Finding of Improved Computer Functionally Supports Patent-Eligibility

In IDB Ventures, LLC v. Charlotte Russe Holdings, Inc. (2:17-CV-660-WCB-RSP), the Eastern District of Texas highlighted the effectiveness of showing that a patent claim is directed to a specific improvement to computer functionally for overcoming a challenge based on 35 U.S.C. § 101.

Plaintiff IDB Ventures, LLC, (IDB) sued Defendant Charlotte Russe Holdings, INC., (Charlotte Russe) for infringement of U.S. Patent No. 6,216,139 (the ‘139 patent) entitled “Integrated Dialog Box for Rapidly Altering Presentation of Parametric Text Data Objects on a Computer Display.” Claim 1 of the ‘139 patent recites:

1. A method for using a computer system to sort and display text data objects, comprising the steps of:

a. imaging, on a display device controlled by the computer system, a query dialog box,

where in the query dialog box displays each of a plurality of parameters associated with each of the text data objects, forms a plurality of spaces for listing values associated with each displayed parameter, and further forms a space for selecting a sort order;

b. designating, for each displayed parameter, a parameter value;

c. constructing a sort order from the displayed parameters in the space for selecting a sort order;

d. selecting, using the computer system, text data objects satisfying the designated values; and

e. sorting, using the computer system, the selected text data objects according to the constructed sort order.

(emphasis added)

Independent claim 19 of the ‘139 patent is directed to an apparatus having means plus function limitations that correspond to the method of claim 1.

Charlotte Russe challenged the validity of the claims of the ‘139 patent in a Fed. R. Civ. P. 12(b)(6) motion to dismiss as being directed to patent ineligible subject matter under 35 U.S.C. § 101, and therefor rending IDB’s complaint insufficient for failing to state a claim.
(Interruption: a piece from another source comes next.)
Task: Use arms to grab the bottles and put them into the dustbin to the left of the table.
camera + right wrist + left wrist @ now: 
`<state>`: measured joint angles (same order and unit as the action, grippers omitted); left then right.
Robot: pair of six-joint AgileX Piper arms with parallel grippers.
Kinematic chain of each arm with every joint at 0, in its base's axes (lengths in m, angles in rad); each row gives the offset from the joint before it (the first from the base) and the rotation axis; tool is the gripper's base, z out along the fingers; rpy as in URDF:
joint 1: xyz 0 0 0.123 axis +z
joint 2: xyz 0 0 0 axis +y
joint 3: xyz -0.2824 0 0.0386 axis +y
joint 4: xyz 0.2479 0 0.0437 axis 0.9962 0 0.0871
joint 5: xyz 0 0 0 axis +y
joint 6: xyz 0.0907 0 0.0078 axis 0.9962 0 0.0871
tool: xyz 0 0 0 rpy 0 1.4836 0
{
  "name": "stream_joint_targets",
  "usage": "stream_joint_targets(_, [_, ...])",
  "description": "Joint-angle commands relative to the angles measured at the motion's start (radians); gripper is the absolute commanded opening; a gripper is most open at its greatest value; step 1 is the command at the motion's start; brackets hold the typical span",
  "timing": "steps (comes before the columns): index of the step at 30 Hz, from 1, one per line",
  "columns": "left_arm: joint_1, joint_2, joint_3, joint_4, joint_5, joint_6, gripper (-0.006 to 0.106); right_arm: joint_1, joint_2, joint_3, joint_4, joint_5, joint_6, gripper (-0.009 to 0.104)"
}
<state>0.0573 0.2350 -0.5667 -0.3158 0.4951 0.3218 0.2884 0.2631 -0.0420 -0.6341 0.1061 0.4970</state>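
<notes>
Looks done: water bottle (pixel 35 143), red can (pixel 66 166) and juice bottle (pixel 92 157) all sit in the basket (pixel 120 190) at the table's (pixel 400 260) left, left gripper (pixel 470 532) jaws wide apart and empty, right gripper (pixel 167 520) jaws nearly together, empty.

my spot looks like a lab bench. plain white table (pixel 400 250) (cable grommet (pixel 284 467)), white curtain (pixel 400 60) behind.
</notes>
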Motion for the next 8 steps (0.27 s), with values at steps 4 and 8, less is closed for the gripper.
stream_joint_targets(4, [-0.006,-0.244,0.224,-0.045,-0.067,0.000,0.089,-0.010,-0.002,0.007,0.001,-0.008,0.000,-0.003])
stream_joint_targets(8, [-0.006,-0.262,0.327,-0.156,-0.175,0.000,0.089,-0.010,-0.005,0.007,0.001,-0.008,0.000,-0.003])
In analyzing the merits of Charlotte Russe’s assertion that the claims of the ‘139 patent were not direct to patent eligible subject matter, the court looked to a long string of cases instructing the application of § 101 under the two-part Alice test. Under the Alice test, a patent may be deemed to satisfy the requirements of § 101 when the claims are directed to a patent eligible concept, i.e., the claims are not directed merely to an abstract idea. Finding the claims are not directed to an abstract idea satisfies the first prong of the two-part Alice test and eliminates a need to examine the claims under the second prong. Caselaw relied on by the court indicated that an invention is not abstract when the claims at issue are directed to specific improvements to computer functionality.

Charlotte Russe argued that the object of the invention claimed in the ‘139 patent “is to target the generic concept of obtaining user parameters for selecting and sorting data, then selecting and sorting data using those parameters.”

As a basis for its analysis of Charlotte Russe’s arguments, the court discussed cases with patent claims directed to user interfaces for computer related inventions that had a finding of the claims being patent eligible, e.g., the claims were found to not be abstract ideas. The discussed cases include: Core Wireless Licensing S.A.R.L. v. LG Elecs., Inc.,880 F.3d 1356 (Fed. Cir. 2018); Data Engine Techs. LLC v. Google LLC,No. 2017-1135, 2018 WL 4868029 (Fed. Cir. Oct. 9, 2018); Trading Technologies International, Inc. v. CQG, Inc., 675 F. App’x 1001 (Fed. Cir. 2017); and DDR Holdings, Inc. v. Hotels.com, L.P., 773 F.3d 1245 (Fed. Cir. 2014).

Next, the court contrasted these cases with others directed to user interfaces that had a finding of the claims being abstract. The discussed contrasting cases include: Intellectual Ventures I LLC v. Erie Indem. Co., 850 F.3d 1315, 1328 (Fed. Cir. 2017); and Evolutionary Intelligence LLC v. Sprint Nextel Corp., 677 F. App’x 679 (Fed. Cir. 2017).

Based on these cases, the court rejected Charlotte Russe’s arguments. The court pointed out that Charlotte Russe ignored specific improvements of the claimed invention over the prior art, specifically the use of a query dialog box to facilitate the presentation, sorting, and selecting of data. The court distinguished the claims of the ‘139 patent from Intellectual Ventures and Evolutionary Intelligence, finding the claims to be more analogous to those in Core Wireless and Data Engine, and finding that Charlotte Russe failed to show that the claims of the ‘139 patent were abstract.

Lessons for Practice

While IDB Ventures does not provide any bright line rules with respect to § 101 and had an outcome that may have gone either way, it does provide a good roadmap for § 101 analysis by identifying and discussing the several guidepost cases mentioned above. Reviewing and understanding these cases, and the analysis provided by the court in IDB Ventures is beneficial to drafting patent applications that will stand up to scrutiny under § 101 and for asserting and defending patent subject matter eligibility based challenges in court.